THP reclaim splits Transparent Huge Pages (THPs) into subpages and reclaims zero subpages to prevent out-of-memory (OOM) errors caused by memory bloat. This topic describes the interfaces for configuring THP reclaim in memory control groups and how to enable and test the feature.

Background

Linux manages memory in pages. Regular pages are 4 KiB. THPs are larger blocks — 2 MiB or 1 GiB — that the kernel allocates dynamically to reduce Translation Lookaside Buffer (TLB) misses and improve application performance.

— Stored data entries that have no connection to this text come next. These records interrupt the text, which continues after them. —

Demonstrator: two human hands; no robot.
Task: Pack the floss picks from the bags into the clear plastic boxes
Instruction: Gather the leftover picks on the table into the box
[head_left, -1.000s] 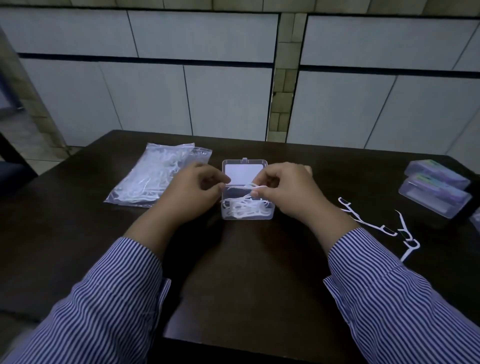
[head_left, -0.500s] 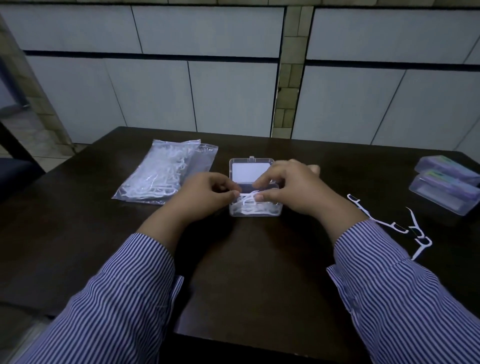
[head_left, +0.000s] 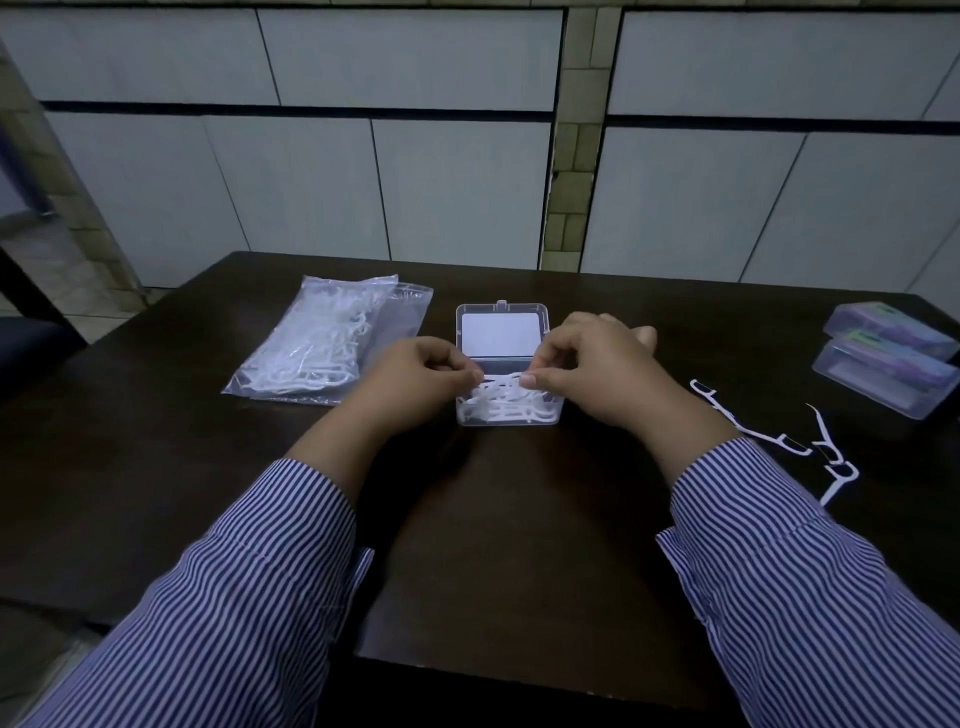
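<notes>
A small clear plastic box (head_left: 551, 415) lies open mid-table, its lid (head_left: 500, 336) flat behind it with a white label inside. White floss picks (head_left: 501, 402) fill the box. My left hand (head_left: 415, 376) and my right hand (head_left: 587, 366) meet over the box's top. Each pinches an end of a floss pick between thumb and forefinger. A clear bag of floss picks (head_left: 317, 345) lies to the left on the table.
Several loose floss picks (head_left: 779, 436) lie on the dark wooden table (head_left: 493, 545) to the right of my right wrist. Two closed clear boxes (head_left: 883, 358) with purple labels sit at the far right edge. A tiled wall stands behind the table.
Both hands stay at the box, pinching picks and shifting slightly lower onto the pile. The camera view has tilted a little.
</notes>
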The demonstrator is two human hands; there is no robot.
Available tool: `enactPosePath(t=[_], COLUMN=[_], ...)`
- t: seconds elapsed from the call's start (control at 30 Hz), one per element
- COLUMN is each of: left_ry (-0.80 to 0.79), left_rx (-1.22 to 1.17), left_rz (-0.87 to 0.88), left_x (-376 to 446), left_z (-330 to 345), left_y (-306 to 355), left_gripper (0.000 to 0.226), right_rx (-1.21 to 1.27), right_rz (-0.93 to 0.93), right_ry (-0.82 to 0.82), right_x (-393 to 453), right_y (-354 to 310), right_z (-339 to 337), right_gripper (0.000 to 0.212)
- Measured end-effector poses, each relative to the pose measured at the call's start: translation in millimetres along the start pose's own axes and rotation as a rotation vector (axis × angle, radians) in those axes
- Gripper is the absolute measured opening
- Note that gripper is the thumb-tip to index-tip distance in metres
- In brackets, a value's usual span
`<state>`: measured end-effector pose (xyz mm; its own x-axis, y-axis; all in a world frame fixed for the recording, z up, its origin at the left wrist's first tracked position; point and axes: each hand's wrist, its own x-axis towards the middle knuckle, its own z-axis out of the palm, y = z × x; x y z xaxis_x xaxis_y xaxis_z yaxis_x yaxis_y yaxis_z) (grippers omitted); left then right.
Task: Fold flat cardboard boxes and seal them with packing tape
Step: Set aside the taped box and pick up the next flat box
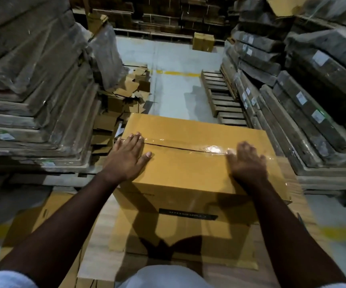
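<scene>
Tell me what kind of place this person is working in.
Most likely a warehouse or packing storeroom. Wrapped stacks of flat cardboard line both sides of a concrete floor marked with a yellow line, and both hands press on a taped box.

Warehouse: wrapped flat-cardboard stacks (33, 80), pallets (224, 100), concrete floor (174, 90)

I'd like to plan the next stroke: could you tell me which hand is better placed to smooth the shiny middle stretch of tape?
Probably the right hand: it lies by the glossy tape.
</scene>
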<state>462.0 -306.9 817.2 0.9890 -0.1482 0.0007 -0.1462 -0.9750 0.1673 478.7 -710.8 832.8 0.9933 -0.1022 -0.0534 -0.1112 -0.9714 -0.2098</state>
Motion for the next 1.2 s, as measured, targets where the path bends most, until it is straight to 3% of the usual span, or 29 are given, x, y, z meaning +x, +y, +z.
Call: enactPosePath(t=[0.07, 0.13, 0.3, 0.5, 0.57, 0.63, 0.77, 0.83, 0.93, 1.07, 1.2], left_ry=[-0.005, -0.005, 0.017, -0.094, -0.108, -0.086, -0.010, 0.005, 0.055, 0.108, 0.318], left_rx=[-0.002, -0.004, 0.039, -0.031, -0.021, -0.022, 0.002, -0.005, -0.205, -0.461, -0.483], left_rz=[-0.075, -0.135, -0.144, 0.194, 0.210, 0.127, -0.180, -0.331, -0.561, -0.776, -0.764], left_x=[0, 2, 17, 35, 37, 35, 31, 35, 53, 77, 67], left_z=[0, -1, -4, 4, 6, 6, 0, -5, -16, -27, -52], left_y=[3, 8, 26, 68, 73, 60, 27, 29, 38, 24, 35], left_gripper=[0.089, 0.098, 0.104, 0.077, 0.076, 0.081, 0.098, 0.108, 0.116, 0.101, 0.084], right_rx=[-0.022, -0.031, 0.012, -0.010, 0.005, 0.028, 0.012, 0.057, 0.243, 0.365, 0.458], right_rz=[0.147, 0.167, -0.218, -0.491, -0.545, -0.460, 0.045, 0.254, 0.471, 0.553, 0.569], right_ry=[0.027, 0.035, -0.099, -0.166, -0.177, -0.135, 0.023, 0.039, 0.068, 0.149, 0.361], right_x=[1, 0, -11, -23, -27, -23, -4, 4, 16, 22, 20], right_y=[22, 19, -35, -94, -97, -70, 25, 48, 54, 53, 41], right_z=[-6, -5, 10, 18, 19, 16, -4, -16, -22, -26, -43], right_gripper=[0.082, 0.084, 0.077, 0.068, 0.068, 0.067, 0.063, 0.072, 0.090, 0.084, 0.082])
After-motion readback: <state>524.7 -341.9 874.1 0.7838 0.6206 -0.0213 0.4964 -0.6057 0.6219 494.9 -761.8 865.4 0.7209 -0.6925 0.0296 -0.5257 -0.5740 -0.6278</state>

THPs can cause memory bloat. When an application requests only 8 KiB, the kernel may allocate a 2 MiB THP. That THP contains the 2 requested 4 KiB pages plus 510 zero-filled 4 KiB pages (zero pages), wasting resident set size (RSS) and increasing OOM risk.

THP reclaim addresses this by splitting THPs into subpages and reclaiming zero subpages. Note that enabling THP reclaim may degrade memory performance.

Interfaces

The following interfaces control THP reclaim behavior.

InterfaceDescription
memory.thp_reclaimEnables or disables THP reclaim for a memory control group. Valid values: reclaim (enable), swap (reserved for future use), disable (default). Enable reclaim when memory bloat is causing OOM errors; note it may degrade memory performance.
memory.thp_reclaim_statQueries THP reclaim status for a memory control group. Reports three counters per NUMA node, listed in ascending NUMA node ID order (node0, node1, ...): queue_length (THPs currently in the reclaim queue), split_hugepage (total THPs split), reclaim_subpage (total zero subpages reclaimed).
memory.thp_reclaim_ctrlControls how THP reclaim is triggered. Parameters: threshold (maximum number of zero subpages in a THP before reclaim triggers; default: 16), reclaim (write-only; triggers reclaim immediately). Tune threshold to control what qualifies as a zero-heavy THP — lower values trigger reclaim more aggressively; higher values reduce reclaim frequency.
/sys/kernel/mm/transparent_hugepage/reclaimGlobal interface that overrides per-cgroup settings. Valid values: memcg (each cgroup uses its own memory.thp_reclaim config; default), reclaim (force-enables reclaim for all cgroups), swap (reserved for future use), disable (force-disables reclaim for all cgroups). When set to reclaim or disable, this interface takes precedence over per-cgroup memory.thp_reclaim configurations. The per-cgroup configurations are preserved and take effect again if the global interface is reset to memcg.

Supported kernel versions

THP reclaim is supported on the following Alibaba Cloud Linux kernel versions:

  • Alibaba Cloud Linux 2: kernel 4.19.91-24.al7 or later

  • Alibaba Cloud Linux 3: kernel 5.10.134-15.al8 or later

To check your kernel version, run:

uname -r

Configure THP reclaim

The steps below configure THP reclaim for a memory control group named test.

Prerequisites

Before you begin, ensure that:

  • Your kernel version meets the minimum requirements listed in Supported kernel versions

  • You have sudo privileges on the instance

Procedure

  1. Create a memory control group named test:

    sudo mkdir /sys/fs/cgroup/memory/test/
  2. Enable THP reclaim for test:

    sudo sh -c 'echo reclaim > /sys/fs/cgroup/memory/test/memory.thp_reclaim'
  3. Verify that THP reclaim is enabled:

    cat /sys/fs/cgroup/memory/test/memory.thp_reclaim

    The active setting is enclosed in brackets. The following output confirms that THP reclaim is enabled:

    [reclaim] swap disable
  4. (Optional) Override per-cgroup settings using the global interface.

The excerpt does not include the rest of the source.